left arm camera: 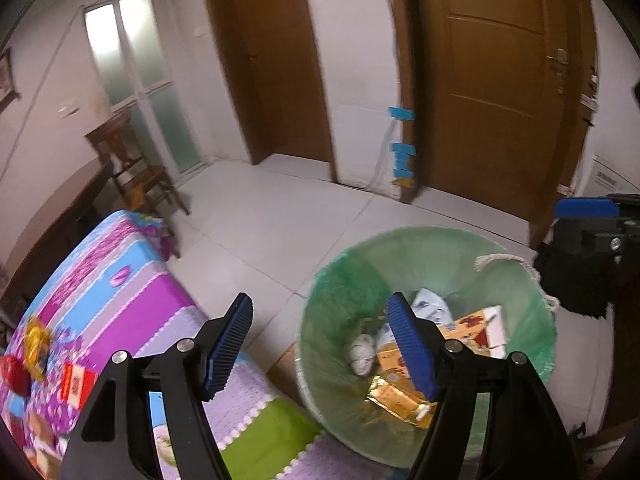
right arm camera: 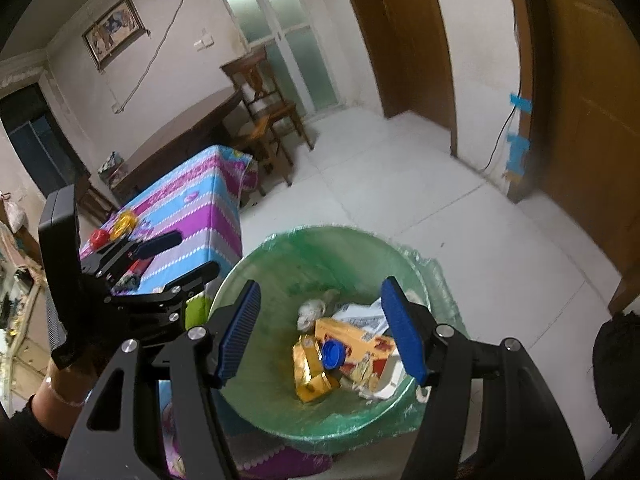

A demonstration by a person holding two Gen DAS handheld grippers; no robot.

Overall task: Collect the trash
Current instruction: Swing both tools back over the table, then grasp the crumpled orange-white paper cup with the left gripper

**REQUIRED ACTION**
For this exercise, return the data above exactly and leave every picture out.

**EXERCISE SOLUTION**
left arm camera: 
right arm camera: 

A demonstration by a person holding two Gen DAS handheld grippers; no robot.

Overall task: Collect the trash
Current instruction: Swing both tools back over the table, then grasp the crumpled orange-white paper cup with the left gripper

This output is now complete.